8. A vector comprising the nucleic acid described in claim 7 and a heterogeneous nucleic acid.

9. The vector according to claim 8, wherein the heterogeneous nucleic acid encodes a polypeptide selected from one or more of the protein tag and cleavage sites.

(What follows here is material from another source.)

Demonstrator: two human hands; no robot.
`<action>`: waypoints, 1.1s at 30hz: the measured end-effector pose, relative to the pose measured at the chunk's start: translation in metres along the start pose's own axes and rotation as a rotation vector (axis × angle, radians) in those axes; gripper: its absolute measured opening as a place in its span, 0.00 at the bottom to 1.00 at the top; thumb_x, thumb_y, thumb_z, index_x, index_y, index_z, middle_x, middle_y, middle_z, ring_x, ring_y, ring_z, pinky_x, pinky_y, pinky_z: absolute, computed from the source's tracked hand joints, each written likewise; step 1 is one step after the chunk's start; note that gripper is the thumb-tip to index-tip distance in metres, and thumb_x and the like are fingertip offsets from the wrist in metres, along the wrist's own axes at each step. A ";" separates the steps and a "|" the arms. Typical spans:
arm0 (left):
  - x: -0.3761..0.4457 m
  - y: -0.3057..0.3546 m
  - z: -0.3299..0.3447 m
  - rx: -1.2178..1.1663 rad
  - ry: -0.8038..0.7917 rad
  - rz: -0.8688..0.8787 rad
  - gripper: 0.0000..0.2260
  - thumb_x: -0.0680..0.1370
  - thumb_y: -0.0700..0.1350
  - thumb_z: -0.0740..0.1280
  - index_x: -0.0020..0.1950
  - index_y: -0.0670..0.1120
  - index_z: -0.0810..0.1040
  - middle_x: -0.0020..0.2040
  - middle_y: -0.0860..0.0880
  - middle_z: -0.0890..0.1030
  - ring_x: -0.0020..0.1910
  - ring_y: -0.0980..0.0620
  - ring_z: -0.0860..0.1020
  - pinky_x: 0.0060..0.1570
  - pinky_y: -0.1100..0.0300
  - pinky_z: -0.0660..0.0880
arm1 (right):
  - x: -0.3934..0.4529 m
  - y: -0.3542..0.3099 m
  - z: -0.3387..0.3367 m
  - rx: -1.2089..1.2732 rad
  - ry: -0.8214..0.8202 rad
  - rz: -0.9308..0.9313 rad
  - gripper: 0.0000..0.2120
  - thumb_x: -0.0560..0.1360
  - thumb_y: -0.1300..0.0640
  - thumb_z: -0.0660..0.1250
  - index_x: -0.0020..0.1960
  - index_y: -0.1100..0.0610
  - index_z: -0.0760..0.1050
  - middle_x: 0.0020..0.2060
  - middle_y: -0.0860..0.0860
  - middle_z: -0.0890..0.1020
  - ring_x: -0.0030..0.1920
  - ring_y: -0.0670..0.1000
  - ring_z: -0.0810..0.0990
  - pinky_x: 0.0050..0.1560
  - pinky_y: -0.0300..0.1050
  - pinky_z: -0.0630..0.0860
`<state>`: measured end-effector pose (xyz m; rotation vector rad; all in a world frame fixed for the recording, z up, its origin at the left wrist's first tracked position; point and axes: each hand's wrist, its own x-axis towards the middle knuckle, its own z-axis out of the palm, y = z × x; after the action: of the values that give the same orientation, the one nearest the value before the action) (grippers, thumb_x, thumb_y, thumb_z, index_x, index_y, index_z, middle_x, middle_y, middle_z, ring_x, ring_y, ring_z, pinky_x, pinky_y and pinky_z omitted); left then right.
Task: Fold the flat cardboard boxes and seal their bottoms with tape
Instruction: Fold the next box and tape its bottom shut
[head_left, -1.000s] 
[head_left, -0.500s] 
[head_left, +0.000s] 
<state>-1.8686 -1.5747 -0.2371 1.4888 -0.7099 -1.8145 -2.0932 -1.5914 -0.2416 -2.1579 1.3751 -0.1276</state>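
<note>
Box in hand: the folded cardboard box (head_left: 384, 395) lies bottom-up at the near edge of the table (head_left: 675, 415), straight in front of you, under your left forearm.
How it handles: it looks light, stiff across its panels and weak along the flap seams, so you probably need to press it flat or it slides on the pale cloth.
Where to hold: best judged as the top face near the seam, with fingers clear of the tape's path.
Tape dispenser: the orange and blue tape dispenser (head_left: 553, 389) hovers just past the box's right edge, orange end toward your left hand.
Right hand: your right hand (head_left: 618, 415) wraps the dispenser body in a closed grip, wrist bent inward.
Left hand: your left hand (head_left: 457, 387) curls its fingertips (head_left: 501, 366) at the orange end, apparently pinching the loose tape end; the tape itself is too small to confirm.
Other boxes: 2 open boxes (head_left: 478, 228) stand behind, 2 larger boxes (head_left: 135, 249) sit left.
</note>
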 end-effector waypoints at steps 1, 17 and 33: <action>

10. The protein tags include albumin-binding protein (ABP), alkaline phosphatase (AP), AU1 epitope, AU5 epitope, AviTag, bacteriophage T7 epitope (T7-tag), bacteriophage V5 epitope (V5-tag), biotin-carboxyl carrier protein (BCCP), blue tongue virus tag (B-tag), single-domain camel antibody (C-tag), calmodulin-binding peptide (CBP or calmodulin-tag), chloramphenicol acetyltransferase (CAT), and cellulose. Binding domain (CBP), chitin-binding domain (CBD), choline-binding domain (CBD), dihydrofolate reductase (DHFR), DogTag, E2 epitope, E-tag, FLAG epitope (FLAG-tag), galactose-binding protein (GBP), green fluorescent protein (GFP), Glu-Glu (EE-tag), glutathione S-transferase (GST), human influenza hemagglutinin (HA), HaloTag (trademark), alternating histidine and glutamine tags (HQ tag), alternating histidine and asparagine tags (HN tag), histidine affinity tag (HAT), horseradish peroxidase (HRP), HSV epitope, isopept tag (Isop-tag), ketosteroid isomerase (KSI), KT3 epitope, LacZ, luciferase, maltose-binding protein (CBP), Myc epitope (Myc-tag), NE-tag, NusA, PDZ domain, PDZ ligand, polyarginine (Arg-tag), polyaspartic acid (Asp-tag), polycysteine ​​(Cys-tag), polyglutamic acid (Glu-tag), Polyhistidine (His-tag), polyphenylalanine (Phe-tag), Profinity eXact, Protein C, Rho1D4 tag, S1-tag, S-tag, Softag 1, Softag 3, SnoopTag Jr, SnoopTag, SpotTag, SpyTag (Spy-tag), streptavidin-binding peptide (SBP), Staphylococcus aureus protein A (Protein A), Staphylococcus aureus protein G (Protein G), StrepTag, streptavidin (SBP-tag), StrepTag II, Sdy-tag, low molecular weight ubiquitin-like modifier (SUMO),The vector according to claim 9, selected from one or more of the following: tandem affinity purification (TAP), T7 epitope, tetracysteine ​​tag (TC tag), thioredoxin (Trx), TrpE, Ty tag, ubiquitin, universal, V5 tag, VSV-G or VSV- tag, and Xpress tag.